Work to be completed
Each line of the entries that mentions the string "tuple" needs to be reported.

Stored data
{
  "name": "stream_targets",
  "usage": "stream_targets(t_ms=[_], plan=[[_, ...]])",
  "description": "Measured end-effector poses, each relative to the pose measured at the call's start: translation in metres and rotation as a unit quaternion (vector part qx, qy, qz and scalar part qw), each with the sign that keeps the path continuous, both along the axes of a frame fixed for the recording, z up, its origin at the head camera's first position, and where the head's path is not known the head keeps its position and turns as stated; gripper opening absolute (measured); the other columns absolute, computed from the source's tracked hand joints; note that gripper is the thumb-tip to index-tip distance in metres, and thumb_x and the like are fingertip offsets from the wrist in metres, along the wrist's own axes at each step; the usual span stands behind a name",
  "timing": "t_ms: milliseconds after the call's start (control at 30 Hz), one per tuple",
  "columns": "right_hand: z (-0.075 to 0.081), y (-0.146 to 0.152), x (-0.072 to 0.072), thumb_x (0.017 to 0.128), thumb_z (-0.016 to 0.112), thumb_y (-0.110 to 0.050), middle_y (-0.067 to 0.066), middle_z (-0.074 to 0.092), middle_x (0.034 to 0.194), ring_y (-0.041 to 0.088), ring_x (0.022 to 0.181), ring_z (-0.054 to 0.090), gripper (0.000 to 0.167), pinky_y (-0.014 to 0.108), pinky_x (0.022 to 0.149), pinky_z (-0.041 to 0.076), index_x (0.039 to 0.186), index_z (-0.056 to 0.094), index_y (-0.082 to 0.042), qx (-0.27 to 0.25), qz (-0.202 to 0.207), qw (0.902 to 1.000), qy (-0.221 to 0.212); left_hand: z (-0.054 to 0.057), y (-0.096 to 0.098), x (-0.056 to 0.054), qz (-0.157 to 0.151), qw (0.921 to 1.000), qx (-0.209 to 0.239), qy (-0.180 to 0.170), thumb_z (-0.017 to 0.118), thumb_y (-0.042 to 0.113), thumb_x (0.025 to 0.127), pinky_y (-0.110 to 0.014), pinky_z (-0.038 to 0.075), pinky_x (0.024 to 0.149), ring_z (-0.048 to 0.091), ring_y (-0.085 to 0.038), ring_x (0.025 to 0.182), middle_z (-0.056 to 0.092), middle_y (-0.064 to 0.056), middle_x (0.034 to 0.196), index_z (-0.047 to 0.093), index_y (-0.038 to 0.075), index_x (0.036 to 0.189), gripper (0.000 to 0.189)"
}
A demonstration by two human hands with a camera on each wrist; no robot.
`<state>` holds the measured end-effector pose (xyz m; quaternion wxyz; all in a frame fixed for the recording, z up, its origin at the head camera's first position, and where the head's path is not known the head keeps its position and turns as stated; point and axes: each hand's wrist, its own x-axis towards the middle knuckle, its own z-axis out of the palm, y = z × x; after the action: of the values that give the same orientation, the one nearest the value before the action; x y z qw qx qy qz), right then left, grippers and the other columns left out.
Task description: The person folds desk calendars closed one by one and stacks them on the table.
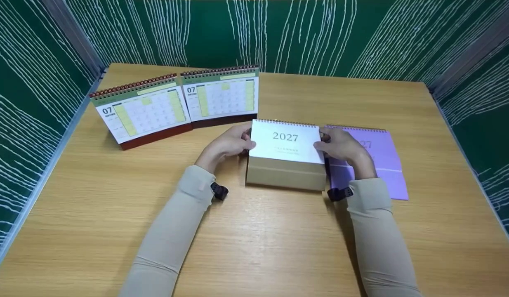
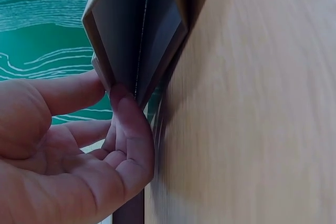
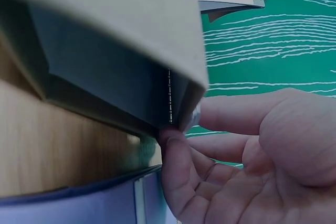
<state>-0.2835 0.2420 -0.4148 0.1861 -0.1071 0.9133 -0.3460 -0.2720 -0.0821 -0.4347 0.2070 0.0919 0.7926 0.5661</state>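
Observation:
A desk calendar (image 1: 284, 144) with a white "2027" page and a tan card base stands on the table in front of me. My left hand (image 1: 226, 145) pinches its left edge, thumb on the front page and fingers behind. On the opposite edge my right hand (image 1: 344, 145) pinches it the same way. In the left wrist view, the calendar's hollow side (image 2: 118, 30) shows between its folded panels, with a fingertip at the inner fold. The right wrist view has the other end of the tan base (image 3: 121, 19), also gripped near its fold.
A purple calendar (image 1: 382, 148) stands just right of the white one, partly behind my right hand. Two calendars showing month 07, the left one (image 1: 145, 111) and the right one (image 1: 221, 97), stand side by side at the back left. Green walls (image 1: 213, 37) surround the wooden table (image 1: 254, 247).

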Motion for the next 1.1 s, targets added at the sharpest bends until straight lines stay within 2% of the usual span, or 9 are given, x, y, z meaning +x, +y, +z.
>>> stream_targets(t_ms=[133, 367, 500, 600, 667, 733, 800, 900, 1100], plan=[[-0.001, -0.001, 0.0, 0.106, 0.06, -0.014, 0.005, 0.047, 0.086, 0.02, 0.078, 0.049, 0.023, 0.031, 0.066, 0.043, 0.091, 0.045, -0.007, 0.011, 0.007, 0.9999, 0.008, 0.002, -0.003, 0.0, 0.0, 0.9997, -0.012, -0.023, 0.061, -0.001, 0.102, -0.022, 0.037, 0.064, 0.045, -0.014, 0.079, 0.047, -0.001, 0.089, 0.045, 0.009, 0.161, 0.062], [0.0, -0.006, 0.001, 0.107, 0.06, -0.018, 0.011, 0.056, 0.099, 0.024, 0.086, 0.057, 0.018, 0.033, 0.074, 0.051, 0.099, 0.051, -0.005, 0.02, 0.009, 0.9997, -0.01, 0.006, -0.008, 0.001, 0.003, 0.9981, -0.038, -0.049, 0.064, 0.001, 0.102, -0.024, 0.039, 0.067, 0.047, -0.015, 0.078, 0.048, -0.001, 0.087, 0.042, 0.01, 0.163, 0.066], [0.001, -0.008, 0.003, 0.108, 0.059, -0.02, 0.019, 0.06, 0.112, 0.028, 0.094, 0.061, 0.029, 0.038, 0.082, 0.055, 0.127, 0.06, 0.002, 0.032, 0.006, 0.9993, -0.02, 0.007, -0.009, 0.001, 0.001, 0.9972, -0.047, -0.058, 0.065, 0.001, 0.101, -0.024, 0.04, 0.066, 0.047, -0.014, 0.075, 0.049, -0.001, 0.085, 0.041, 0.01, 0.164, 0.068], [0.0, -0.009, 0.004, 0.108, 0.058, -0.02, 0.026, 0.06, 0.127, 0.031, 0.103, 0.063, 0.054, 0.044, 0.09, 0.057, 0.155, 0.047, 0.006, 0.035, 0.004, 0.999, -0.028, 0.007, -0.01, 0.0, 0.0, 0.9971, -0.049, -0.058, 0.065, 0.0, 0.1, -0.022, 0.04, 0.064, 0.047, -0.013, 0.073, 0.049, -0.001, 0.084, 0.04, 0.009, 0.164, 0.069], [0.0, -0.01, 0.004, 0.108, 0.059, -0.02, 0.027, 0.059, 0.131, 0.031, 0.104, 0.064, 0.061, 0.044, 0.092, 0.058, 0.16, 0.039, 0.005, 0.036, 0.002, 0.999, -0.028, 0.007, -0.01, 0.0, 0.001, 0.9971, -0.052, -0.056, 0.066, -0.001, 0.099, -0.023, 0.04, 0.064, 0.047, -0.014, 0.073, 0.05, -0.002, 0.084, 0.041, 0.008, 0.163, 0.07], [0.0, -0.011, 0.004, 0.108, 0.059, -0.02, 0.025, 0.061, 0.122, 0.029, 0.097, 0.063, 0.051, 0.041, 0.086, 0.058, 0.15, 0.05, 0.007, 0.037, 0.004, 0.9991, -0.021, 0.007, -0.01, 0.0, -0.003, 0.9973, -0.057, -0.047, 0.065, -0.003, 0.097, -0.023, 0.042, 0.066, 0.049, -0.015, 0.078, 0.052, -0.003, 0.09, 0.043, 0.006, 0.161, 0.068], [-0.001, -0.011, 0.004, 0.107, 0.06, -0.019, 0.019, 0.062, 0.109, 0.026, 0.089, 0.062, 0.033, 0.037, 0.078, 0.056, 0.127, 0.06, 0.007, 0.04, 0.008, 0.9991, -0.009, 0.007, -0.01, 0.001, -0.008, 0.9974, -0.057, -0.043, 0.064, -0.006, 0.095, -0.025, 0.045, 0.071, 0.052, -0.017, 0.084, 0.055, -0.005, 0.099, 0.046, 0.004, 0.158, 0.067], [-0.002, -0.012, 0.004, 0.106, 0.06, -0.017, 0.013, 0.059, 0.092, 0.023, 0.08, 0.058, 0.018, 0.033, 0.068, 0.052, 0.098, 0.053, -0.002, 0.046, 0.015, 0.9988, 0.006, 0.008, -0.009, 0.002, -0.014, 0.9974, -0.06, -0.039, 0.063, -0.009, 0.092, -0.027, 0.048, 0.076, 0.053, -0.019, 0.092, 0.056, -0.007, 0.111, 0.049, 0.003, 0.155, 0.065], [-0.002, -0.015, 0.004, 0.106, 0.061, -0.018, 0.014, 0.063, 0.092, 0.023, 0.079, 0.06, 0.016, 0.032, 0.066, 0.052, 0.106, 0.059, -0.002, 0.065, 0.025, 0.9975, 0.014, 0.008, -0.008, 0.003, -0.004, 0.996, -0.074, -0.049, 0.065, -0.008, 0.093, -0.029, 0.049, 0.076, 0.055, -0.022, 0.095, 0.057, -0.01, 0.119, 0.046, 0.007, 0.158, 0.069]])
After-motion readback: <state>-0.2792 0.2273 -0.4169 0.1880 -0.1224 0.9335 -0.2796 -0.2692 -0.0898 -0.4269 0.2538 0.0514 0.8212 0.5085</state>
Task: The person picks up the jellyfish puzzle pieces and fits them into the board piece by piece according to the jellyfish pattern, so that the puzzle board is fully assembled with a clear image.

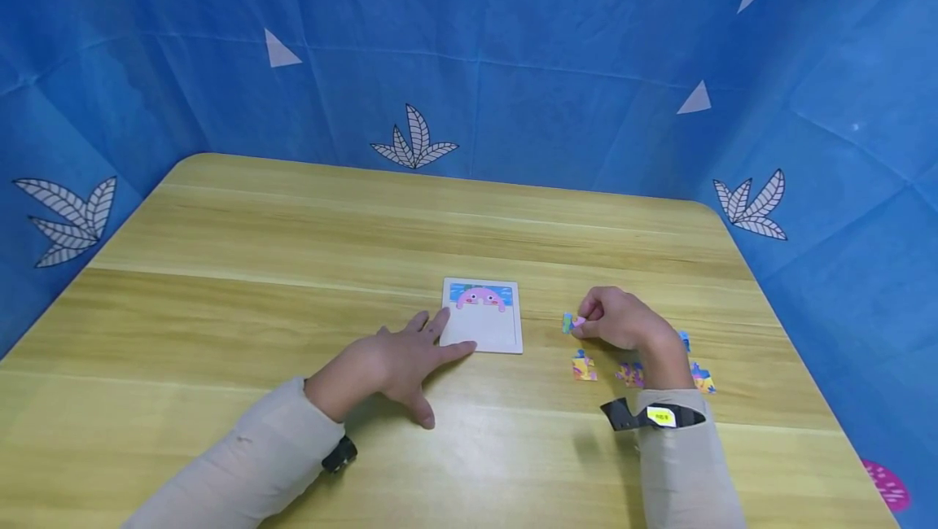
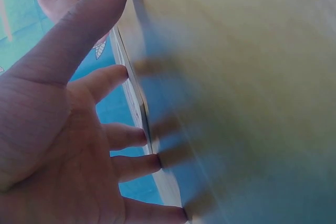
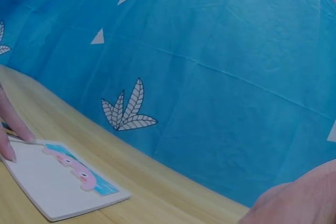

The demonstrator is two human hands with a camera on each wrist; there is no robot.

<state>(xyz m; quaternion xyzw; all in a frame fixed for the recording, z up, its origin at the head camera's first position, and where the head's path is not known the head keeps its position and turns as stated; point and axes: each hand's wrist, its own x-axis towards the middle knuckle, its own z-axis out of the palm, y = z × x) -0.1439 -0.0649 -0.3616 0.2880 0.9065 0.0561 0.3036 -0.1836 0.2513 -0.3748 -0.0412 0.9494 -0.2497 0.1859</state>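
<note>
A white puzzle board (image 1: 484, 332) lies on the table, its top strip filled with a pink cartoon face on blue; the lower part is bare white. My left hand (image 1: 401, 362) is spread flat at the board's left side, with fingertips touching its edge. To the right of the board, my right hand (image 1: 619, 319) pinches a small green, blue and pink puzzle piece (image 1: 567, 323) between thumb and fingers, at or just above the table. In the right wrist view the board (image 3: 47, 187) shows, but the pinched piece is out of sight.
Several loose puzzle pieces lie near the right forearm: a yellow one (image 1: 584, 366), a purple one (image 1: 630, 374), another yellow one (image 1: 703, 378) and a blue one (image 1: 685, 340) partly hidden by the wrist. A blue patterned cloth (image 1: 469, 65) hangs behind the wooden table (image 1: 293, 228).
</note>
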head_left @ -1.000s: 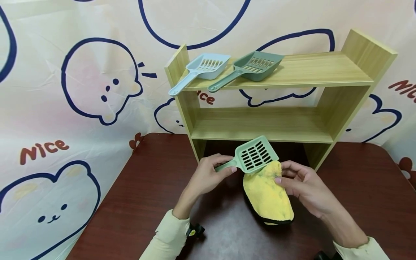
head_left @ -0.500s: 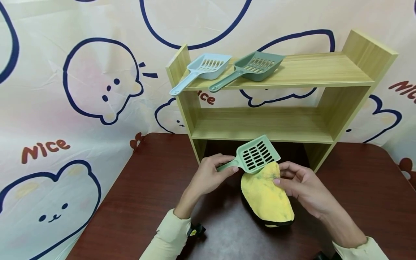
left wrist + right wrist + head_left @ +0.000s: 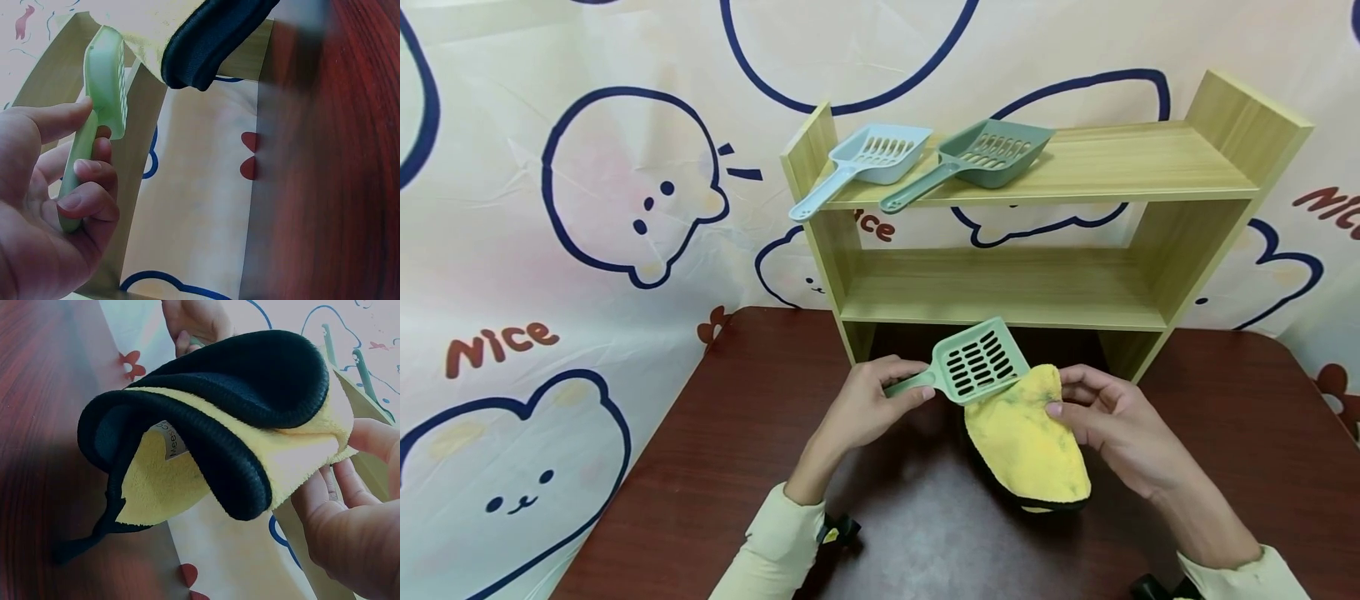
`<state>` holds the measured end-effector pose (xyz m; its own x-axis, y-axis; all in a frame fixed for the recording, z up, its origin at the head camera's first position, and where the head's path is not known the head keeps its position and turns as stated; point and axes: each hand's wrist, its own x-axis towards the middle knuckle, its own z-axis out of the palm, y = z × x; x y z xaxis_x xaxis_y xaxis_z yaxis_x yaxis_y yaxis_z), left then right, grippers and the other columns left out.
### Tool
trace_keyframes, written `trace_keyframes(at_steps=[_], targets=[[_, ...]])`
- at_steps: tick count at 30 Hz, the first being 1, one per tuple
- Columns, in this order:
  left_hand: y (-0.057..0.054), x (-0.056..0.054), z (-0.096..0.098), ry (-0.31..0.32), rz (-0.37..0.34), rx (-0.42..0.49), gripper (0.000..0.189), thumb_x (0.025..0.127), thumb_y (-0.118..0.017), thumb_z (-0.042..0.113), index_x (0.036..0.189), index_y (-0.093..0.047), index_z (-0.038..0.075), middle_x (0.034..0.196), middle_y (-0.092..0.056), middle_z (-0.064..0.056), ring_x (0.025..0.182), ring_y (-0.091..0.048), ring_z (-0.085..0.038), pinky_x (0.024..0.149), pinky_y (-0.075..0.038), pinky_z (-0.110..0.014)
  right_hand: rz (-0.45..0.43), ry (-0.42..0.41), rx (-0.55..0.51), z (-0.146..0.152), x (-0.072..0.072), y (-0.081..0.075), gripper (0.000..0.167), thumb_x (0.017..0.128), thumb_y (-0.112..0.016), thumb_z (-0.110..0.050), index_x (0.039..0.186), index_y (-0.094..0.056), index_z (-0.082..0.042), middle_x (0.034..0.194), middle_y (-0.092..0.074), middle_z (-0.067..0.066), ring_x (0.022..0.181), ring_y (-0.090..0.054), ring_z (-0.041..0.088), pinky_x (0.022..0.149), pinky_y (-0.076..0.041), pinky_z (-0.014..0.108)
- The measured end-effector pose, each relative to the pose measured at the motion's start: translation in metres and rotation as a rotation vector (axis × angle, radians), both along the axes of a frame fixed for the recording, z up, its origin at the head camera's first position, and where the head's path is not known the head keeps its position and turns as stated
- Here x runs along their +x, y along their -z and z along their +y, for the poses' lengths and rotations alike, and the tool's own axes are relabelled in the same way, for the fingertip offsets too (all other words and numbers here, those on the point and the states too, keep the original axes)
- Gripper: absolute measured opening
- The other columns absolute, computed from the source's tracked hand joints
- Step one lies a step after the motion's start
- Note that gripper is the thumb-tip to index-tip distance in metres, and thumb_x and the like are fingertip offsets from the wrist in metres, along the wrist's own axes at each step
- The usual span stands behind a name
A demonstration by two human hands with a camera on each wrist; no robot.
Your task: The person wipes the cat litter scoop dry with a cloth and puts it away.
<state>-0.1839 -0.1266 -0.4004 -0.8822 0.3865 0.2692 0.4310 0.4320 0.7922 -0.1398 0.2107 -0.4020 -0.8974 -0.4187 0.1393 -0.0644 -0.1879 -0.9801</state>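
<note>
A light green slotted litter scoop (image 3: 981, 362) is gripped by its handle in my left hand (image 3: 868, 400), its head slanting up to the right. In the left wrist view, the thumb and curled fingers wrap the handle of the scoop (image 3: 105, 75). My right hand (image 3: 1120, 429) pinches a yellow cleaning cloth (image 3: 1028, 446) with black edging, bunched and hanging in folds. The top of the cloth meets the scoop's lower right edge. In the right wrist view, the folded cloth (image 3: 300, 456) shows its black borders and a white label (image 3: 175, 442).
Behind the hands stands a wooden shelf unit (image 3: 1007, 287). On its top board lie a light blue litter scoop (image 3: 887, 167) and a dark green one (image 3: 1000, 171), handles jutting over the front edge. The dark red-brown table (image 3: 760, 400) lies below, with a printed backdrop (image 3: 647, 333) behind.
Over the last half second, my left hand and the scoop have shifted slightly left. My right hand and the cloth have moved a little right, the cloth's top along the scoop's edge.
</note>
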Motion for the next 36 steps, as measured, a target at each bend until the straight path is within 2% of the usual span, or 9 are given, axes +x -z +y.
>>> trace_keyframes(at_steps=[14,20,24,36], targets=[[-0.003,0.001,0.000,-0.007,-0.005,-0.017,0.022,0.096,-0.082,0.016,0.118,-0.083,0.015,0.107,-0.078,-0.001,0.086,-0.063,-0.011,0.076,-0.051,-0.024,0.006,0.015,-0.005,0.002,0.000,-0.002,0.032,0.105,-0.055,0.009,0.132,-0.063,-0.005,0.117,-0.073,0.001,0.099,-0.073,0.012,0.076,-0.064,0.032],[-0.004,0.001,-0.001,-0.015,-0.002,-0.034,0.021,0.096,-0.081,0.017,0.117,-0.082,0.014,0.105,-0.077,-0.001,0.084,-0.062,-0.017,0.074,-0.049,-0.024,-0.006,0.048,-0.013,0.006,-0.001,-0.002,0.033,0.105,-0.055,0.010,0.131,-0.064,-0.007,0.117,-0.074,0.001,0.099,-0.074,0.012,0.076,-0.064,0.031],[-0.005,0.002,-0.002,-0.018,-0.012,-0.033,0.021,0.097,-0.081,0.017,0.117,-0.081,0.013,0.109,-0.077,-0.002,0.087,-0.064,-0.021,0.075,-0.050,-0.024,-0.014,0.074,-0.014,0.009,-0.002,-0.003,0.033,0.105,-0.054,0.010,0.130,-0.065,-0.009,0.116,-0.074,0.000,0.098,-0.074,0.012,0.075,-0.064,0.030],[-0.010,0.006,-0.003,-0.015,-0.018,-0.046,0.021,0.097,-0.079,0.016,0.118,-0.079,0.012,0.111,-0.077,-0.002,0.088,-0.063,-0.016,0.077,-0.051,-0.025,-0.020,0.101,-0.068,0.020,-0.005,-0.003,0.036,0.105,-0.051,0.012,0.130,-0.067,-0.009,0.114,-0.075,0.002,0.096,-0.075,0.012,0.073,-0.064,0.029]])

Task output
  "timing": "t_ms: milliseconds after the call's start (control at 30 Hz), one per tuple",
- at_steps: tick count at 30 Hz, the first being 1, one per tuple

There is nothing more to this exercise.